Feminist Parenting: Perspectives from Africa and Beyond, sous la direction de Rama Salla Dieng et Andrea O’Reilly (2020)

« Après un long et difficile travail, je fus inquiète lorsque l’infirmière s’approcha de moi pour me dire qu’elle était vraiment désolée de me faire part que… – mon esprit enfiévré pensa immédiatement que mon enfant était mort-né ou avait des complications. Lorsque je lui demandai, anxieuse, ce qu’il en était de mon enfant, elle me dit : « Vous avez une fille », et ajouta sur un ton rassurant : « Votre prochain enfant sera un garçon ! »

Voici un extrait de Intuitive Feminist Parenting, un essai écrit par la militante des droits des femmes Jael Silliman, publié avec trente-deux autres histoires intimes, émouvantes, belles, parfois bouleversantes, qui témoignent de ce que cela signifie et de ce que cela coûte d’être parent et féministe. Publiée par Demeter, cette anthologie rassemble des expériences précieuses et des réflexions inspiratrices de parents originaires d’Équateur, du Pakistan et de Côte d’Ivoire, parmi d’autres pays du Sud global. Issus de diverses générations, ces parents regroupent des universitaires féministes, des personnes travaillant dans le secteur industriel, des responsables politiques, des activistes, des étudiantes et étudiants dont les narrations à la première personne sont autant de tentatives de théoriser des pratiques parentales féministes.

In the Wake: On Blackness and Being, Christina Sharpe (2016)

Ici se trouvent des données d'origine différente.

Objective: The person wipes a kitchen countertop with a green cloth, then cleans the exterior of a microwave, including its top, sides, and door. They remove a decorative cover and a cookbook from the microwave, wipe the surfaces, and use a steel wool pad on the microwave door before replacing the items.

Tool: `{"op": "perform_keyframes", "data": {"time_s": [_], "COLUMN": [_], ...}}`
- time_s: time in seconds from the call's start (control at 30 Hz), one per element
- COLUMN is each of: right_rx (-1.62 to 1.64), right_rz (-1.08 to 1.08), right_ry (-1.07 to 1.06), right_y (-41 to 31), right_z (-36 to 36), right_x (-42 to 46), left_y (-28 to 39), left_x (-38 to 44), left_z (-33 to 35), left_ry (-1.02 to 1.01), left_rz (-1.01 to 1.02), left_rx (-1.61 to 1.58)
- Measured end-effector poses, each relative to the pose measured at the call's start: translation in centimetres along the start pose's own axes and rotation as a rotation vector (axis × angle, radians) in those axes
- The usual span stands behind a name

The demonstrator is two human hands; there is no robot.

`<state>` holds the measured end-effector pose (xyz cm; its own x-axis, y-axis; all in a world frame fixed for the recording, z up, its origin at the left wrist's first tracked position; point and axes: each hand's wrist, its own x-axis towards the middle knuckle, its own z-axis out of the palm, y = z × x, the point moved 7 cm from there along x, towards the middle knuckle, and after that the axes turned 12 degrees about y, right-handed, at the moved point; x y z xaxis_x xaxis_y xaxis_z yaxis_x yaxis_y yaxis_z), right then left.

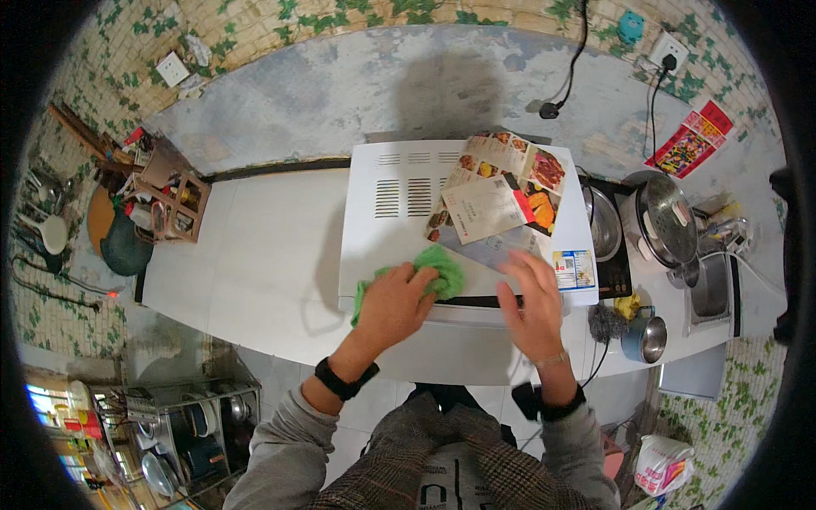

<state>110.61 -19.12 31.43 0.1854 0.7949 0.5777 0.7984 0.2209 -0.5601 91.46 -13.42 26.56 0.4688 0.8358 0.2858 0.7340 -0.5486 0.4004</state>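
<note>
A white vented metal appliance (376,255), perhaps an oven, stands on the white counter before me. Near its front edge, my left hand (396,299) grips a crumpled green cloth (446,271). To its right, my right hand (530,303) is raised over the front edge with its fingers spread, holding nothing. Printed leaflets with food pictures (545,169) lie on the appliance's right half. A cream booklet (488,207) rests on them, and a grey plastic sleeve or sheet (488,248) lies partly beneath it. A printed label (575,269) is stuck near the front right corner.
Right of the appliance are a black cooktop (615,280) with a metal pan, a lidded pot (666,220), a sink (709,287), a blue pot (644,338) and a grey scrubber (605,324). A utensil rack (182,204) stands at the counter's left end. A black plug (549,110) hangs near the wall.
</note>
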Motion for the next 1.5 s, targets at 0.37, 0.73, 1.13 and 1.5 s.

Dans la note conceptuelle de la 15e Biennale de Dakar, dont le thème était « The Wake, L’éveil, le Sillage » et qui s’est tenue entre le 7 novembre et le 7 décembre 2024, la commissaire d’exposition Salimata Diop explique que l’événement artistique très attendu est partiellement inspiré par l’ouvrage de référence de Christina Sharpe In the Wake. Dans cet essai historique et percutant en quatre actes, Sharpe emmène ses lecteurs et ses lectrices dans un voyage au cours duquel elle enquête sur les traces de l’esclavage. Elle propose un ambitieux cadre conceptuel pour côtoyer la mort tout en refusant de mourir et de continuer à avancer dans la vie en dépit du caractère quotidien de la mort immanente et imminent des Noirs de la diaspora. Émotionnellement forte, physique, intellectuelle, cette « œuvre d’éveil » est une méthode essentielle, un site des possibles, un moyen de survivre dans un environnement où la mort des Noirs est la règle.

 

Keren Lasme est une artiste, autrice et curatrice littéraire dont le travail s’intéresse à la formation de l’identité mythopoétique, à l’activation du savoir et l’usage de la fiction et de l’imagination comme technologies spatiotemporelles pour la construction de mondes intérieur et extérieur. Sa pratique artistique est orientée vers le soin collectif, la pédagogie militante et la politique du plaisir parallèlement au recours à la mémoire et l’imagination collectives archivées dans les littératures africaines comme pratiques.